As if the kid had heard the challenge, he proceeded to meet it.

To Walter's surprise, the kid suddenly hit the brakes and swung the Honda around hard, spinning a full 180 degrees over the blacktop. When the car's nose pointed back down the road in the direction from which he'd come, he floored it, charging off with tires screeching.

Cursing, Walter looped the Dodge in a wide arc, rolling over the berm and across both lanes, hauling the front end around to aim at the kid. By the time he got turned around, the kid had a huge h
ead start; the SUV's weakness—
its inab
ility to make tight, fast turns—
had cost Walter his catbird seat lead.

He slammed the accelerator down and shot off after the kid, more worried about catching up to his prey than the fact that he was heading in the direction from which oncoming traffic could spring at any moment.

*****

 

Walter had almost caught up to the fleeing Subaru when the first set of headlights poked around a bend about a half mile off, flaring straight toward him. As they drew closer, he could see that the lights were elevated, mounted higher above the pavement than those of a car would be.

This, he quickly realized, was because the lights belonged to a tractor trailer.

Briefly, as the danger of what he was doing sunk in, Walter considered giving up the chase...but there was that kid up ahead of him, cruising merrily onward, probably laughing his ass off at the thought of getting away from the big bad SUV. Instead of getting a scare, the kid would probably drive away from this with renewed bravado and a story full of boasting for his friends, encouraged to continue his reckless ways.

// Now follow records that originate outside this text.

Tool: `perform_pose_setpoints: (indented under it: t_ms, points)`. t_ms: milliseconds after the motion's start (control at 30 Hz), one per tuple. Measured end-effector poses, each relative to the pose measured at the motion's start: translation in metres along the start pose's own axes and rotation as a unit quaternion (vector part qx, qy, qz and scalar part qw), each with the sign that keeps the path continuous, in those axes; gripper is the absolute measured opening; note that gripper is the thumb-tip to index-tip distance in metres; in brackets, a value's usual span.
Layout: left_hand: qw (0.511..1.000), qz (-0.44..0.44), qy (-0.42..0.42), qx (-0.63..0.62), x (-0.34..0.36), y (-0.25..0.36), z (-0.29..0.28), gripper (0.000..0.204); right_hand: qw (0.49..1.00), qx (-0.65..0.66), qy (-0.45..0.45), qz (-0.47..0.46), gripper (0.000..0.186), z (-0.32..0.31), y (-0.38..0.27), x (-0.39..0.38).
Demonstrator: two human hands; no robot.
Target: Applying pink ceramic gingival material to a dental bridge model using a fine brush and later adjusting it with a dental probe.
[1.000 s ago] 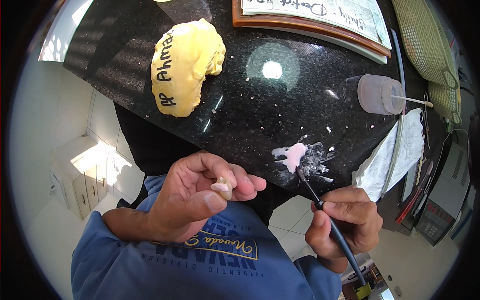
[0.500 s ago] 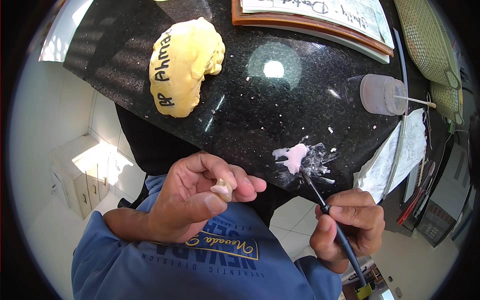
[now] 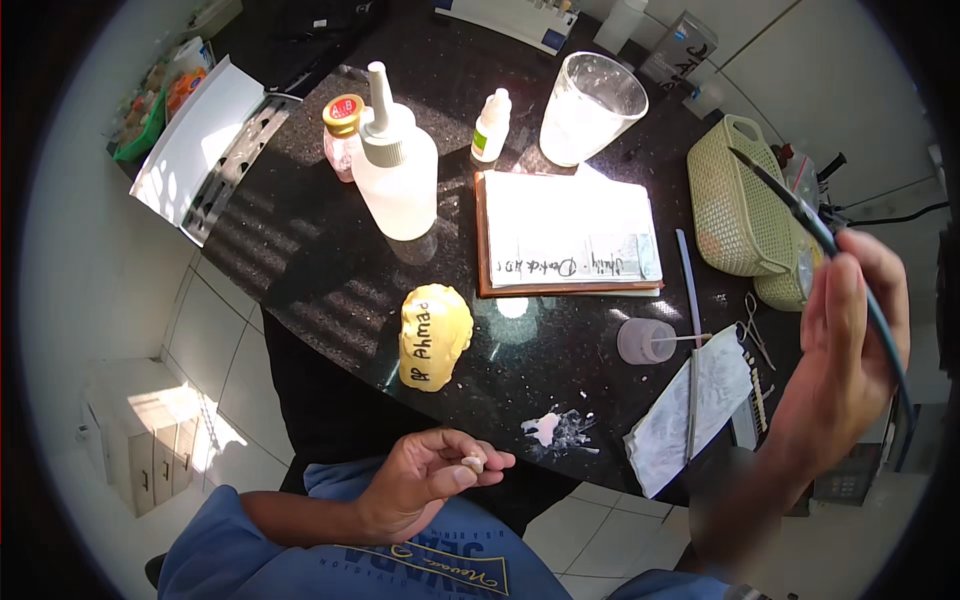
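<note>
My left hand (image 3: 425, 485), near the bench's front edge, pinches a small ivory dental piece (image 3: 473, 463) between thumb and fingers. My right hand (image 3: 852, 330) is raised at the right, closed on a long black brush (image 3: 800, 205), its tip in front of the pale mesh basket (image 3: 730, 190). A patch of pink paste (image 3: 546, 428) lies smeared on the black speckled bench (image 3: 540, 370). Behind it stand a small translucent pot (image 3: 637, 342) with a swab in it and a yellow moulded cast (image 3: 425, 337). A crumpled white sheet (image 3: 665, 430) lies right of the paste.
At the back are a notepad (image 3: 567, 223), squeeze bottle (image 3: 393, 185), small bottle (image 3: 490, 130), pink jar (image 3: 342, 145) and glass (image 3: 585, 120). An open white box (image 3: 200, 150) sits at the left edge, scissors (image 3: 760, 340) at the right. A cabinet (image 3: 140, 435) stands on the floor at lower left.
My right hand has lifted the brush off the paste, up and to the right. The view has tilted up, showing more of the bench. My left hand still holds the small piece.
</note>
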State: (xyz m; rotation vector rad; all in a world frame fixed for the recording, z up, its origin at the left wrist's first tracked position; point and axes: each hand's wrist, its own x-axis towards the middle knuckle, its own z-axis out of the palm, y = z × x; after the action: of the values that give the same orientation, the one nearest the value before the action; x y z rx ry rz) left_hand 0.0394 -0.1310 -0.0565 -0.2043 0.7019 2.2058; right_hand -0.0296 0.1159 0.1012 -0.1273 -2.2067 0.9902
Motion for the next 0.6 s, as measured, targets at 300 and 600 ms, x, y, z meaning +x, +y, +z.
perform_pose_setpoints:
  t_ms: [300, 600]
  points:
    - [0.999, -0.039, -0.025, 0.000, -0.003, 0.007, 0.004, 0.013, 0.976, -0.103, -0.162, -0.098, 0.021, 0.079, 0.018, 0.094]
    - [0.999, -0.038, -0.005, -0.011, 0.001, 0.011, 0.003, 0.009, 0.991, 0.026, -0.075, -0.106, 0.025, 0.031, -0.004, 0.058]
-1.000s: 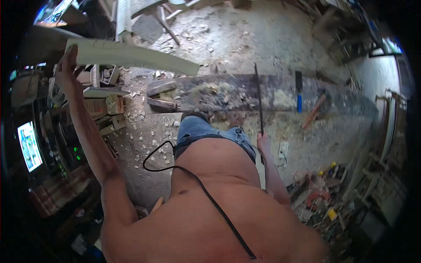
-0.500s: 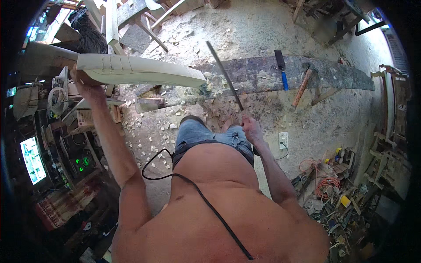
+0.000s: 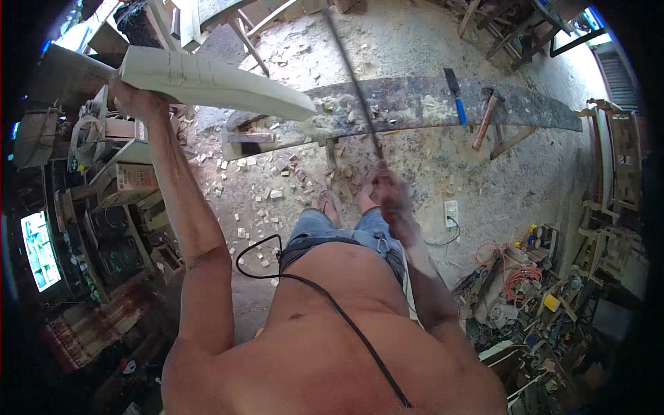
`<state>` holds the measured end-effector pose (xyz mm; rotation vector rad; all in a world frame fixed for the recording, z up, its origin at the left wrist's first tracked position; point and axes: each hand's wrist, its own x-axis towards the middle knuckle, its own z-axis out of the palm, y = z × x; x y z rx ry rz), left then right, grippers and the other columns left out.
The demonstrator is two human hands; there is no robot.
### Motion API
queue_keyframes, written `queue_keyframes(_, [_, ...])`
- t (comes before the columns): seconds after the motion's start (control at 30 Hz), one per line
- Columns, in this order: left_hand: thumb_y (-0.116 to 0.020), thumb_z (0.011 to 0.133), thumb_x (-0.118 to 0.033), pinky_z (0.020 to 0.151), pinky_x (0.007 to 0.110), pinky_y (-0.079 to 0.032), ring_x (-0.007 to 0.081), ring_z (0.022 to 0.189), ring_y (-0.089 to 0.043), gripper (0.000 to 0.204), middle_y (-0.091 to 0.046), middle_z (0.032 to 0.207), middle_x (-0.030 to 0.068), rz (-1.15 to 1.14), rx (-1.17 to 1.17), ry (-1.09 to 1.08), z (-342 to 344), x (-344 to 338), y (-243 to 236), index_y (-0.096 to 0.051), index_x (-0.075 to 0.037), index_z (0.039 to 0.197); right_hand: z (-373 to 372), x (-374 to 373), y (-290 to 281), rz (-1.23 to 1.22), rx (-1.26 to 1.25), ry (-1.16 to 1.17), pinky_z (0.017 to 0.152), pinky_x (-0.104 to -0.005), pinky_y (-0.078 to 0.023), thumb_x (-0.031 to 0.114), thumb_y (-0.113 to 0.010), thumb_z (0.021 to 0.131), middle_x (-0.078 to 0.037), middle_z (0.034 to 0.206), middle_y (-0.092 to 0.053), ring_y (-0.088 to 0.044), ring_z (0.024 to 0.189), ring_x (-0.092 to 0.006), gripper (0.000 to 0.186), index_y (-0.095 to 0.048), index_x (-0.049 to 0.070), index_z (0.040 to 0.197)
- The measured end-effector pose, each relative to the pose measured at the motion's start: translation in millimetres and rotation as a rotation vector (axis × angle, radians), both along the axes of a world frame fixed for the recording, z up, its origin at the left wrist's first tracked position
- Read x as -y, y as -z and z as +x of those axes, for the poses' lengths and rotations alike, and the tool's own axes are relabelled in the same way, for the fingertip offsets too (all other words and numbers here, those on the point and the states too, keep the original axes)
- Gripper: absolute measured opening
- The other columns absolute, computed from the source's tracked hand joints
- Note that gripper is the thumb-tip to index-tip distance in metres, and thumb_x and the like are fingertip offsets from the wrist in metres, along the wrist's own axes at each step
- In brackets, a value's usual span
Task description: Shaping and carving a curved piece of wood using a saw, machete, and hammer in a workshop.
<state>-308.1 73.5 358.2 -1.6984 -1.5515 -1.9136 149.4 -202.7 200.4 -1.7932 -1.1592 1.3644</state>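
Note:
My left hand (image 3: pixel 138 99) grips the left end of a pale wooden workpiece (image 3: pixel 214 79), holding it out slantwise at the far left. The wood is thick, with pencil lines on its side, and tapers toward its right end. In my closed right hand (image 3: pixel 389 192), somewhat blurred by motion, is a long, narrow, dark-bladed tool (image 3: pixel 356 86) pointing up and away; its handle is hidden by my fingers. The blade stands apart from the wood, to its right. Beyond my hands lies a plank bench (image 3: pixel 408 124) strewn with wood chips.
On the bench rest a blue-handled chisel (image 3: pixel 455 97) and a hammer (image 3: pixel 488 119). Wood chips (image 3: pixel 277 194) litter the floor. A wall socket (image 3: pixel 451 213) with a plugged cord is at right, near a heap of scraps and an orange cable (image 3: pixel 522 282). A lit screen (image 3: pixel 41 250) stands at left.
The wooden workpiece has risen and tipped, its right end lower than its left. My right hand has moved up slightly with the bladed tool. The view has shifted, showing my feet more.

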Motion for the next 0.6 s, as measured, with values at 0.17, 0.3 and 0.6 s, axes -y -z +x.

Walter wasn't about to let that happen.

Sticking to the right-hand lane (right to him, left to the tractor trailer), Walter plowed forward at top speed, gaining on the kid. The gap closed from ten car lengths to seven to five; Walter figured he would catch up to his target shortly after the truck went past.

His estimate flew out the window, however, when the kid again did the unexpected. When the Subaru was fewer than five car lengths from the oncoming tractor trailer, the kid zipped left, charging into the giant vehicle's path.

The trucker did not even have time to blast his horn. Suddenly nose to nose with the kid's car, he hit the brakes and flung the cab into the next lane, the trailer snaking along behind him.

Now, the truck was plowing straight toward Walter.